Можно ли найти всех погибших
— А почему вы начали заниматься поиском и увековечиванием памяти погибших солдат?
— Заниматься поиском я начал в 13 лет. В 18 лет я основал в городе Одинцово свой поисковый отряд «КитежЪ», который до сих пор и возглавляю. Еще коллеги-поисковики выбрали меня председателем регионального совета «Поискового движения России» в Московской области. Правда, мне больше нравится называть себя «представителем интересов». Так правильнее звучит.
— Вас можно официально назвать ветераном поискового движения. А помните день, когда впервые оказались на раскопках?
— Я избегаю словосочетания «ветеран поисковой деятельности». У нас есть дядьки в отрядах, которым по 70 лет. Вот они — ветераны. Лично мне не нравится в данном контексте. Мы все же люди скромные, никаких подвигов не совершаем.
А если возвращаться к воспоминаниям о первом дне в полевых условиях... Впервые человеческие кости я увидел в девять лет. Это было подо Ржевом, в лесу. Кто-то раскопал окоп и нашел в нем человеческие останки и оставил. Оказалось, что это был немецкий солдат. При нем были немецкие сапоги и пряжки. Никакого страха я не почувствовал.
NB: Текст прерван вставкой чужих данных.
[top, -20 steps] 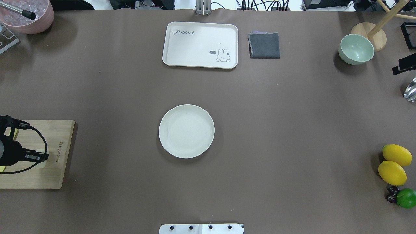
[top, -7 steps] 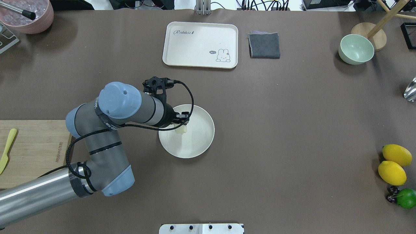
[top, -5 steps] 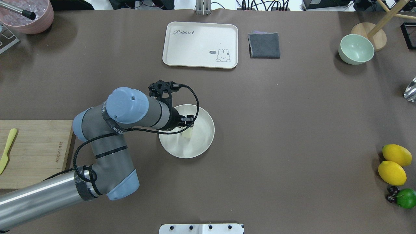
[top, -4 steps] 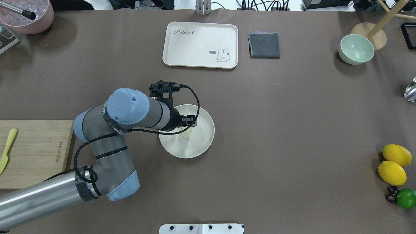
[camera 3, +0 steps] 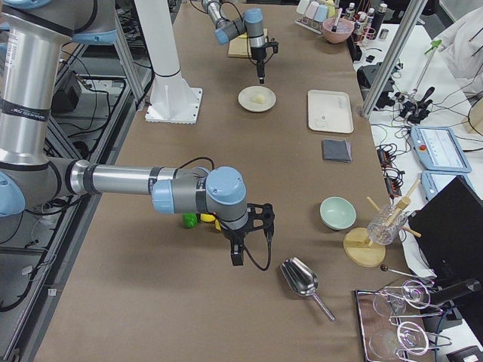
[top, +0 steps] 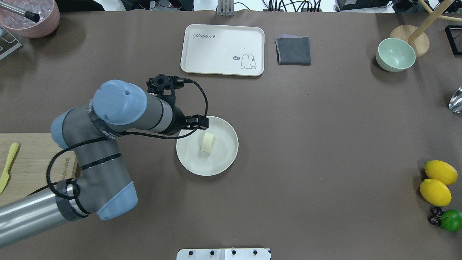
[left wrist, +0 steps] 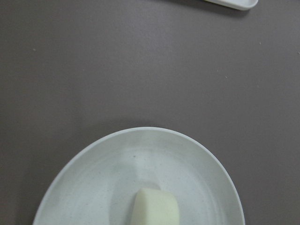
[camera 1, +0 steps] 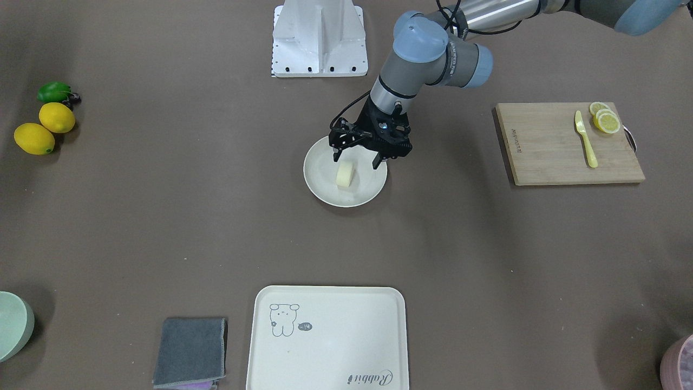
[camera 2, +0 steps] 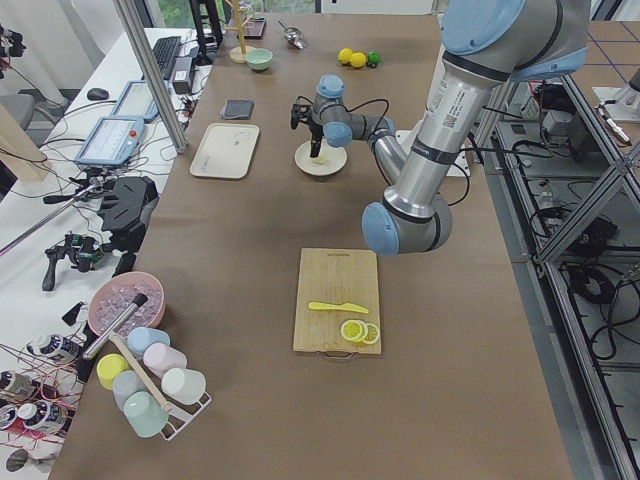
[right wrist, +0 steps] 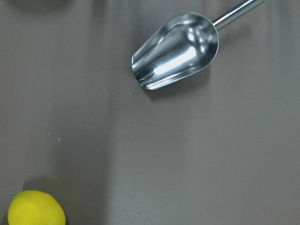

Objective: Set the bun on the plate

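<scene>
Left gripper (camera 1: 356, 157): jaws wide apart, holding nothing, raised over the plate's robot-side edge. The bun (camera 1: 345, 174) lies on its side just below and ahead of the fingertips, touching neither finger, resting near the middle of the plate (camera 1: 370, 187). The left wrist view agrees: bun on the plate, no finger in frame.

Placement looks done; the step in hand is probably the retreat. To do it well:
- Leave the jaws spread.
- Lift straight up before any sideways travel, so a finger can't clip the bun or plate rim. The bun is a cylinder on its side and would likely roll if nudged.
- Watch the cable loop at the wrist.

Right gripper (camera 3: 238, 255): well away from the plate, low over the bench near a metal scoop (right wrist: 176, 50). Can't tell its jaw state.
</scene>
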Motion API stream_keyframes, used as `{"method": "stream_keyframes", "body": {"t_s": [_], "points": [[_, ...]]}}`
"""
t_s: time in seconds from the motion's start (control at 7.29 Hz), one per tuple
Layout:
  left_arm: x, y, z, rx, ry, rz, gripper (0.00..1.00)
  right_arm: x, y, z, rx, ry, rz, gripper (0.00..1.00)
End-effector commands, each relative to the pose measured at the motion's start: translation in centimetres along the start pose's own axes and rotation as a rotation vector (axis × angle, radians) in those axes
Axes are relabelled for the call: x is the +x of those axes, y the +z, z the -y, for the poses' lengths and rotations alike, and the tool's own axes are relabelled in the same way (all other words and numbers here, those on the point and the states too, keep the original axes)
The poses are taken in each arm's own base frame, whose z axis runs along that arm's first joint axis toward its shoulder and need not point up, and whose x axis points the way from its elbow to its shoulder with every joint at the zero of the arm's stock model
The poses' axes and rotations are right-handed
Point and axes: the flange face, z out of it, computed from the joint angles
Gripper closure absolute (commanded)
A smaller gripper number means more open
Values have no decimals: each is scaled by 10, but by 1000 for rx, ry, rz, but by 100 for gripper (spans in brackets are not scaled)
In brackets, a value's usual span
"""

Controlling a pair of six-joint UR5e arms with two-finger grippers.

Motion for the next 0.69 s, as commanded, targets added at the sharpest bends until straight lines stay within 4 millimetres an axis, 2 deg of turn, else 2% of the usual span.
{"method": "stream_keyframes", "body": {"t_s": [0.0,0.14,0.27,0.55], "points": [[-69,-80,23,-12,90,136,3,5,7,-9,-16,14,2,0],[-117,-114,51,-4,135,170,3,6,8,-9,-19,16,2,0],[-178,-145,83,-27,208,188,3,6,7,-9,-18,15,2,0],[-334,-202,139,-76,392,246,3,7,9,-9,-20,17,2,0]]}}
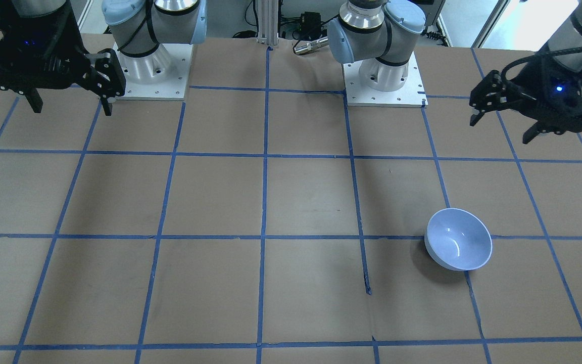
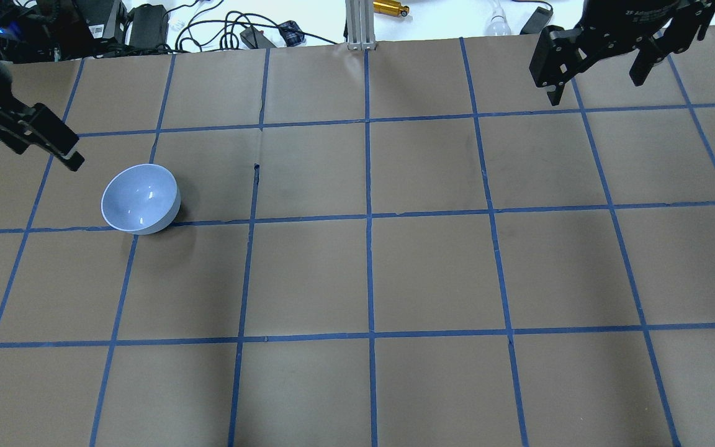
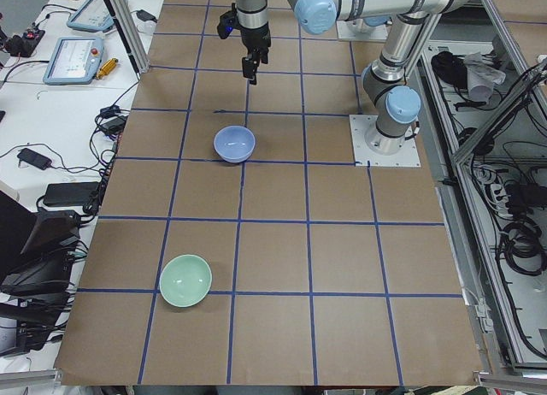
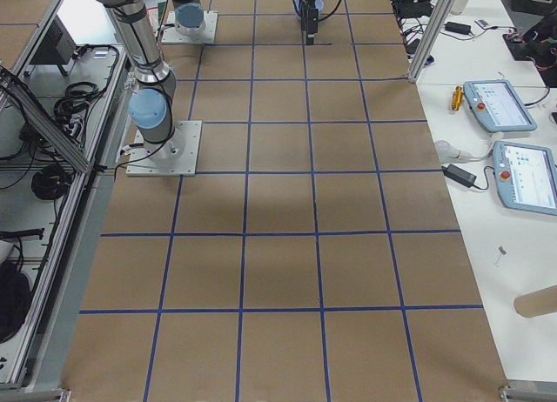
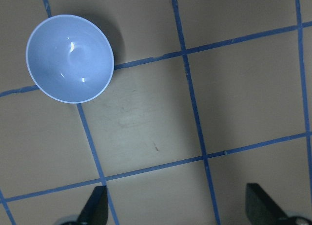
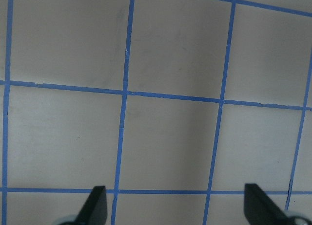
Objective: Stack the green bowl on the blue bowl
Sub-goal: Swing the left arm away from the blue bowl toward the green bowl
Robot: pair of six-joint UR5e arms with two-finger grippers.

— Это ваша основная работа?
— Я даже не знаю людей, для которых поисковая деятельность была бы основной работой. Часто нашу деятельность называют хобби. Всегда избегаю этого слова. Хобби — это увлечение, которое приносит удовольствие. Я бы не сказал, что получаю удовольствие, когда рою сырую землю и вожусь с человеческими останками. Я это называю миссией.
Вот у меня иногда спрашивают, почему я этим занимаюсь? А я задаю встречный вопрос, а почему этим не занимаетесь вы? Я чувствую некоторую несправедливость произошедшего с пропавшими без вести на полях сражений. Поэтому стараюсь эту несправедливость хоть как-то исправить.
— Есть знаменитая фраза, которую обычно часто слышишь от поисковиков: «Война не закончена, пока не похоронен последний солдат». Как вы относитесь к этой формулировке?
— Это известный штамп, я бы так сказал. Когда это кто-то произносит, то меня немного коробит. Многих мы уже никогда не найдем. Я скажу так — последний солдат не будет похоронен никогда.